Chef von Mindestlohnkommission warnt vor rascher Anhebung
Der Vorsitzende der Mindestlohnkommission, Jan Zilius, hat vor einer raschen Anhebung der Lohnuntergrenze gewarnt. Den gesetzlichen Mindestlohn von heute auf morgen auf zwölf Euro anzuheben, "wäre höchst problematisch", weil damit geltende Tarifverträge übertroffen würden, sagte Zilius der Düsseldorfer "Rheinischen Post" (Dienstagsausgabe).
Es käme in einem solchen Fall zu einer "Überholung von laufenden Tarifverträgen" in einem Umfang, der "mit unserer im Grundgesetz vereinbarten Tarifautonomie nicht mehr viel zu tun hätte", argumentierte der Experte. "Anders ausgedrückt: Wir würden mit einer zu schnellen Erhöhung auf zwölf Euro die Tarifverhandlungen für untere Lohngruppen obsolet machen."
Der politische Druck, die Lohnuntergrenze schneller zu erhöhen, habe spürbar zugenommen, räumte Zilius ein.

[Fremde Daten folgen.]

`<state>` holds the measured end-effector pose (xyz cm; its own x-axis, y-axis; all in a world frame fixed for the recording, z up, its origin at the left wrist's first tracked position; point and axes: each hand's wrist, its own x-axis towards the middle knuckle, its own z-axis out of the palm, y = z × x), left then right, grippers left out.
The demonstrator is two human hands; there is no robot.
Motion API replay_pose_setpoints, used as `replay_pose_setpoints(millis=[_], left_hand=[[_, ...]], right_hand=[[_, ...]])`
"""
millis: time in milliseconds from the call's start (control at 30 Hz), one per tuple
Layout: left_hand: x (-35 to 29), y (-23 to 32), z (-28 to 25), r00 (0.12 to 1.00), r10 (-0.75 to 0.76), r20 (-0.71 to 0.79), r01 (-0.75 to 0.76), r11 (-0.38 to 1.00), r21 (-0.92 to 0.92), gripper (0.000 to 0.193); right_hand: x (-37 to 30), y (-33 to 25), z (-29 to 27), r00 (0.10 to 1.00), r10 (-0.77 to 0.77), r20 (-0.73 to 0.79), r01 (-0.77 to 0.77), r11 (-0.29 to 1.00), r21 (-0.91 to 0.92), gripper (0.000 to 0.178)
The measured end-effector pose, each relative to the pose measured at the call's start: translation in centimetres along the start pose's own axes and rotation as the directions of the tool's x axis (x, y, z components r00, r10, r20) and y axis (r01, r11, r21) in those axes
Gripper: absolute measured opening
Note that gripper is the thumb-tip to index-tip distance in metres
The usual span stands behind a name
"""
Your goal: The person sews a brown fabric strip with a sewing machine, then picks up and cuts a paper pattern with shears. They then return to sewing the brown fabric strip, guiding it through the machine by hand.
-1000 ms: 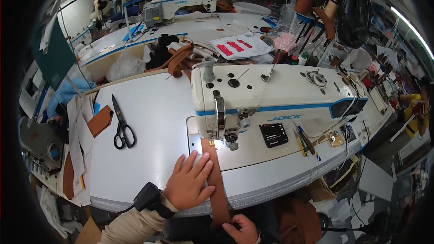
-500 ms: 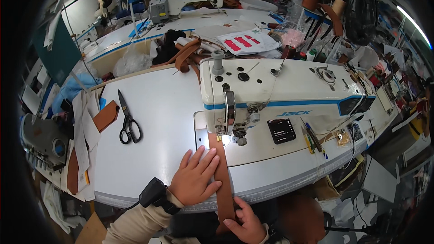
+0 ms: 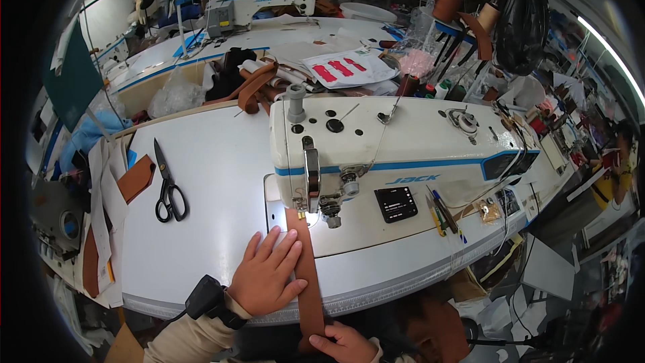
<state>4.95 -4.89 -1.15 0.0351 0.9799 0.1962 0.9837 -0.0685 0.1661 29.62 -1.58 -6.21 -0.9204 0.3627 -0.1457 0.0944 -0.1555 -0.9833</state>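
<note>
Brown strip (image 3: 309,289) at the needle end of your white sewing machine (image 3: 396,138)

In the head view, your strip runs from under the needle end of the machine, across the white tabletop (image 3: 208,242) and over its curved front edge. Your left hand (image 3: 267,275) lies palm down with its fingers extended and slightly apart; its index fingertip and thumb tip reach onto the strip's left edge, while the rest lies beside it. Your right hand (image 3: 346,344) holds the strip near its lower end, just beyond the tabletop edge, thumb on top; you cannot tell how its other fingers sit, as they are mostly hidden. A black device (image 3: 207,298) is strapped at your left wrist.

To the left on the tabletop you have black-handled scissors (image 3: 169,188), blades pointing away from you, with a loose brown piece (image 3: 136,178) near them. Right of the needle end lie a flat black square object (image 3: 396,204) and, just beside it, a few slim hand tools (image 3: 445,214)
</note>
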Motion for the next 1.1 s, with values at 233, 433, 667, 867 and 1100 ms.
replay_pose_setpoints(millis=[233, 433, 667, 867, 1100], left_hand=[[0.1, -0.1, -0.1, 1.000, -0.002, 0.014, 0.002, 0.999, -0.038, 0.070], [0.2, -0.2, -0.1, 0.999, -0.015, 0.033, 0.018, 0.996, -0.089, 0.071], [1.0, 0.2, 0.2, 0.998, -0.061, 0.030, 0.062, 0.997, -0.044, 0.071], [1.2, 0.3, 0.3, 0.998, -0.048, 0.047, 0.048, 0.999, 0.005, 0.071], [0.4, 1.7, -0.1, 0.996, -0.004, 0.086, 0.007, 0.999, -0.037, 0.074]], right_hand=[[-0.5, 0.9, 0.0, 0.969, 0.162, 0.185, -0.243, 0.746, 0.620, 0.030], [-0.8, -1.5, 0.7, 0.983, -0.047, -0.177, 0.054, 0.998, 0.038, 0.028], [-0.8, -2.9, 0.9, 0.934, -0.230, -0.273, 0.157, 0.952, -0.263, 0.039], [-0.7, -1.8, 0.7, 0.963, -0.135, -0.234, 0.108, 0.986, -0.127, 0.033], [-1.1, -0.9, -0.9, 0.991, 0.134, -0.008, -0.134, 0.980, -0.149, 0.021]])
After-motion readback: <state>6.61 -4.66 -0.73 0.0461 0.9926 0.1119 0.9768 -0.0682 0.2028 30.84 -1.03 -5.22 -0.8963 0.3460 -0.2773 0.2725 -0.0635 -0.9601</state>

Es sei "sicher in den letzten Jahren politisch noch mehr Druck in den Kessel gekommen". Trotzdem sei die Kommission weiter unabhängig. Als Kommissionsvorsitzender müsse er die Ruhe haben, "die politische Diskussion gelassen hinzunehmen".
Die Mindestlohnkommission hatte Anfang Juli eine Anhebung in vier Schritten auf 10,45 Euro pro Stunde bis zum Jahr 2022 beschlossen. SPD-Chefin Saskia Esken kritisierte dies als zu gering. Bundesarbeitsminister Hubertus Heil (SPD) will im Herbst "Vorschläge für eine Weiterentwicklung des Mindestlohns" vorlegen.